(MATERIAL FOR THE TASK begins)

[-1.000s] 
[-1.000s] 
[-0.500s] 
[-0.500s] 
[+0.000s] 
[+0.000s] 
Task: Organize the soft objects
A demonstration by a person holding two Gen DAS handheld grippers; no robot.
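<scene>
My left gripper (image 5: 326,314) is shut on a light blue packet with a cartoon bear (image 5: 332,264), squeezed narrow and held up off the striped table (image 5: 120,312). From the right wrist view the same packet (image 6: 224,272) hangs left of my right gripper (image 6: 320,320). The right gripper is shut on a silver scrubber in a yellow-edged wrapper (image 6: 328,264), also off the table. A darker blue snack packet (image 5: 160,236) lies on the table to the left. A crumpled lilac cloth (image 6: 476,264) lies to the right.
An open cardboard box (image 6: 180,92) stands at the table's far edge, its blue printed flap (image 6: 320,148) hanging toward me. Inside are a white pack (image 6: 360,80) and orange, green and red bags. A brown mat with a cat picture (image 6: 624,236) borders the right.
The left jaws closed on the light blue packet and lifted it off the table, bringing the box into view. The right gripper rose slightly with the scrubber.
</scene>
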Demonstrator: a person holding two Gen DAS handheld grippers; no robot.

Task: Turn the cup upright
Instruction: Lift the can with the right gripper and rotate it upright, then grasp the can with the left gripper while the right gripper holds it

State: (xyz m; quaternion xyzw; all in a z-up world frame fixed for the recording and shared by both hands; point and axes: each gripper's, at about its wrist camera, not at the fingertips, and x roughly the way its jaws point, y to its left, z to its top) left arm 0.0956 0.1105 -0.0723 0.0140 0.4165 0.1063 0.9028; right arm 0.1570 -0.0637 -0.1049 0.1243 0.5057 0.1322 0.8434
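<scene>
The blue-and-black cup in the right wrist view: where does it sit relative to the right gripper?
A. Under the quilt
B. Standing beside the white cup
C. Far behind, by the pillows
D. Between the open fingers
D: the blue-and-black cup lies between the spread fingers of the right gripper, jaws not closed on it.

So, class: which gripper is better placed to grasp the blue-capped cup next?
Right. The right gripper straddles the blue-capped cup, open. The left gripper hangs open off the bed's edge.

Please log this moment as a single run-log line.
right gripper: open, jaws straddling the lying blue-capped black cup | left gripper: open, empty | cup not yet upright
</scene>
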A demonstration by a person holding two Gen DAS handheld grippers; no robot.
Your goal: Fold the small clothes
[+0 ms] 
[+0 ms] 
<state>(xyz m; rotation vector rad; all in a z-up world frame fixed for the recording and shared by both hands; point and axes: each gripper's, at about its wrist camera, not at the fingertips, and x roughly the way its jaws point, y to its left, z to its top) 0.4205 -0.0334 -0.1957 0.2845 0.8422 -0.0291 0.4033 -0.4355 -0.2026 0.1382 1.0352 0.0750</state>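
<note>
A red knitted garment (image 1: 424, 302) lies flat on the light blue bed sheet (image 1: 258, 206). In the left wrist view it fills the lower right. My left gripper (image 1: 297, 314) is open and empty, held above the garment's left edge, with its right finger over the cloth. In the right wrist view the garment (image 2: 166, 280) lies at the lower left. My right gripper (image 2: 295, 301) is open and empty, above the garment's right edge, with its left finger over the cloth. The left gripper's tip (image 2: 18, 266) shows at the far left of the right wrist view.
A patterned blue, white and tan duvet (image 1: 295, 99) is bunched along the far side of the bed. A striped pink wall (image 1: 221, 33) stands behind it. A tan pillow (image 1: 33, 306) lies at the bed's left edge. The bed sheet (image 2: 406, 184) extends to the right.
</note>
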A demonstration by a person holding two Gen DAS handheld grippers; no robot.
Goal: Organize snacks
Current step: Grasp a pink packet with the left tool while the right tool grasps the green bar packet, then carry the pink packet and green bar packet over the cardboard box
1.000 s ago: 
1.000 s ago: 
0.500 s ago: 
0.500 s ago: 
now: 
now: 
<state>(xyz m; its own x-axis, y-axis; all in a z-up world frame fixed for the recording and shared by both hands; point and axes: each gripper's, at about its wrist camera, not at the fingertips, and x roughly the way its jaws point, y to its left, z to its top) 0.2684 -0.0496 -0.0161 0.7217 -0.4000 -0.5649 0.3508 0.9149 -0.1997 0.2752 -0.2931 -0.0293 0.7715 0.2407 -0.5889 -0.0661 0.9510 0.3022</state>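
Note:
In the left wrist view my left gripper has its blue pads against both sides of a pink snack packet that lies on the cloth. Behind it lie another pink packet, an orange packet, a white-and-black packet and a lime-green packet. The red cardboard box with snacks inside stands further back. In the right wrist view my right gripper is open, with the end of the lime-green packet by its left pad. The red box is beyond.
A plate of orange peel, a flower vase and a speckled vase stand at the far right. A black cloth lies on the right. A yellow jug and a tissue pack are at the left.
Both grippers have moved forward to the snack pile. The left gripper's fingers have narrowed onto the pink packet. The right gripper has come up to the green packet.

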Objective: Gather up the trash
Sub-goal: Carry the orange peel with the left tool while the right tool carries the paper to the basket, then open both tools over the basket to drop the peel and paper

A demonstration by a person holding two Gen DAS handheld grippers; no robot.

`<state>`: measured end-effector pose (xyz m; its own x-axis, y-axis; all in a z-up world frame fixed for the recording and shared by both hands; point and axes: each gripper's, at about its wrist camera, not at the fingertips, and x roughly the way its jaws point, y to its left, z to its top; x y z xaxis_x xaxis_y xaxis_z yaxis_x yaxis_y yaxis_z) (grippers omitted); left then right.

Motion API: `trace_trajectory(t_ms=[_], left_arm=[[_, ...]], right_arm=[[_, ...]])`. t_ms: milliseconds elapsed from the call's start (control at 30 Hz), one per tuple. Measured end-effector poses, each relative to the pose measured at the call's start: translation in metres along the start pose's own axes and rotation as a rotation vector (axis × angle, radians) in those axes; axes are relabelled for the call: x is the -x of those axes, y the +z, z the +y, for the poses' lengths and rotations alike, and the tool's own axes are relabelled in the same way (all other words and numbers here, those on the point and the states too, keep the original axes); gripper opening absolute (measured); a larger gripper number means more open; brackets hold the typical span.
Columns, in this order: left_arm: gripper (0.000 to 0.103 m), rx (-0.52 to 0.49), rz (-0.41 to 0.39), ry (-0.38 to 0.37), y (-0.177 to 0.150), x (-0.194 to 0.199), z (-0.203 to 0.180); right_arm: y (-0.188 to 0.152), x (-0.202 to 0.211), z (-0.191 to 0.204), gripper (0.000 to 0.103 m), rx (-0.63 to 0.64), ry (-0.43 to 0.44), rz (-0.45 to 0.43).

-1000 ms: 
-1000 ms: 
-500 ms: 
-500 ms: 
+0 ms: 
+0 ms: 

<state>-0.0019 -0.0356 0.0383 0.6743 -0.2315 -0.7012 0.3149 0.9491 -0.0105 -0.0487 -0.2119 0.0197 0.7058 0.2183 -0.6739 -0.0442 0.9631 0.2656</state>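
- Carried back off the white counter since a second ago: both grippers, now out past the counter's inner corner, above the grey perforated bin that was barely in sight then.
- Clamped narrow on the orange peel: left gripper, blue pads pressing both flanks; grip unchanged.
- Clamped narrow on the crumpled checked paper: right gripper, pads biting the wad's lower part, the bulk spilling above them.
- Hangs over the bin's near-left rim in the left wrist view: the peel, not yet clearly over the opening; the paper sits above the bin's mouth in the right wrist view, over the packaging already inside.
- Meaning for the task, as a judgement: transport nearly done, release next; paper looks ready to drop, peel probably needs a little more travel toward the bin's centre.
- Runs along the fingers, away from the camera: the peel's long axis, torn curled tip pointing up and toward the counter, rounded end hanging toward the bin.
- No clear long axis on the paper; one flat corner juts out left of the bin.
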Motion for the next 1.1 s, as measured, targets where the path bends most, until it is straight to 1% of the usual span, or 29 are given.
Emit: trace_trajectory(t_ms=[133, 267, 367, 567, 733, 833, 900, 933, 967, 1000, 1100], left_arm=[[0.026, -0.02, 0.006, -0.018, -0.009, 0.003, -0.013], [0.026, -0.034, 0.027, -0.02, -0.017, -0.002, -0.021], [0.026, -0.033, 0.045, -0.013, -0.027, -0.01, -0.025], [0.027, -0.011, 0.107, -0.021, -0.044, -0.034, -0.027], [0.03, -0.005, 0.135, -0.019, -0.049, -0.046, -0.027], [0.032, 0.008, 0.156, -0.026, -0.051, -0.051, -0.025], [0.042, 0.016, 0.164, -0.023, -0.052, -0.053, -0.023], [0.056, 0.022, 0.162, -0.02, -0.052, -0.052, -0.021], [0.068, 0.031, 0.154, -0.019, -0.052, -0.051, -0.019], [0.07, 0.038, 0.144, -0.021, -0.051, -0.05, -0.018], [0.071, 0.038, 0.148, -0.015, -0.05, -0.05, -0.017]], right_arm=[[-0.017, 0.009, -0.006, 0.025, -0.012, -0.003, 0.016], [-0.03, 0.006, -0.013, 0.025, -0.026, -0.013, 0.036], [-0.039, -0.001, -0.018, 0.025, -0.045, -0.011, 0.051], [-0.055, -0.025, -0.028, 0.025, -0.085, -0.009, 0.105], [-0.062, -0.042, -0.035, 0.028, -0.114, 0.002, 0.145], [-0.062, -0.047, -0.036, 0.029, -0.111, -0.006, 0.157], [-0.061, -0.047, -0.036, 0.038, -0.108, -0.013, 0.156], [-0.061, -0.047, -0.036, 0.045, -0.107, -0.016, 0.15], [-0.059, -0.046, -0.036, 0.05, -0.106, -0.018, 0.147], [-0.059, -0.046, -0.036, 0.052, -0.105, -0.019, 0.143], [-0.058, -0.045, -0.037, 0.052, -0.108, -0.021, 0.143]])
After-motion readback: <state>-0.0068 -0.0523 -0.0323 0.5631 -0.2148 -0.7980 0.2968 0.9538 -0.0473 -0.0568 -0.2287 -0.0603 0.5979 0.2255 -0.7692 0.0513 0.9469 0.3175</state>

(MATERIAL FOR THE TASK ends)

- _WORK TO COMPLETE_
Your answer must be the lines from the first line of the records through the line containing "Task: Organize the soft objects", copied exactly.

- _ANSWER BOX_
[-1.000s] 
[-1.000s] 
[-0.500s] 
[-0.500s] 
[+0.000s] 
[+0.000s] 
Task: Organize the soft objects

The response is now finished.